§ **DIRECTIONS**
Each line in the material below must be transcribed exactly; no picture belongs in the copy.

§ **INFORMATION PROVIDED**

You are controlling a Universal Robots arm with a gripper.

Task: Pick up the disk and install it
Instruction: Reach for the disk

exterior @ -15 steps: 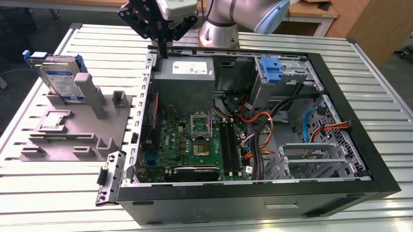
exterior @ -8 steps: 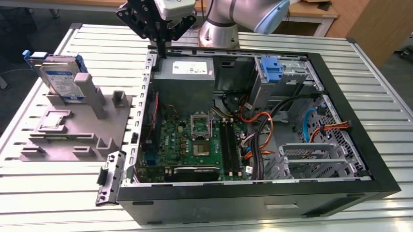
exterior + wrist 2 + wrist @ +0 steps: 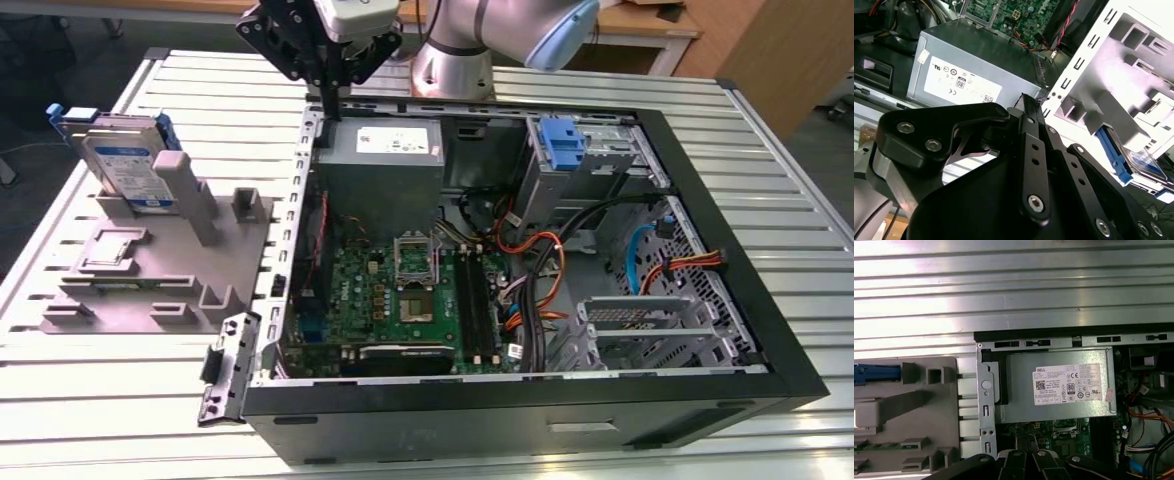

§ **SOLUTION TO THE EXERCISE**
You are controlling a Universal Robots arm with a gripper.

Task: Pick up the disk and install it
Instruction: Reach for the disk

exterior @ -15 steps: 
exterior @ -8 steps: 
exterior + wrist 2 + wrist @ +0 steps: 

With this, the exercise has been completed.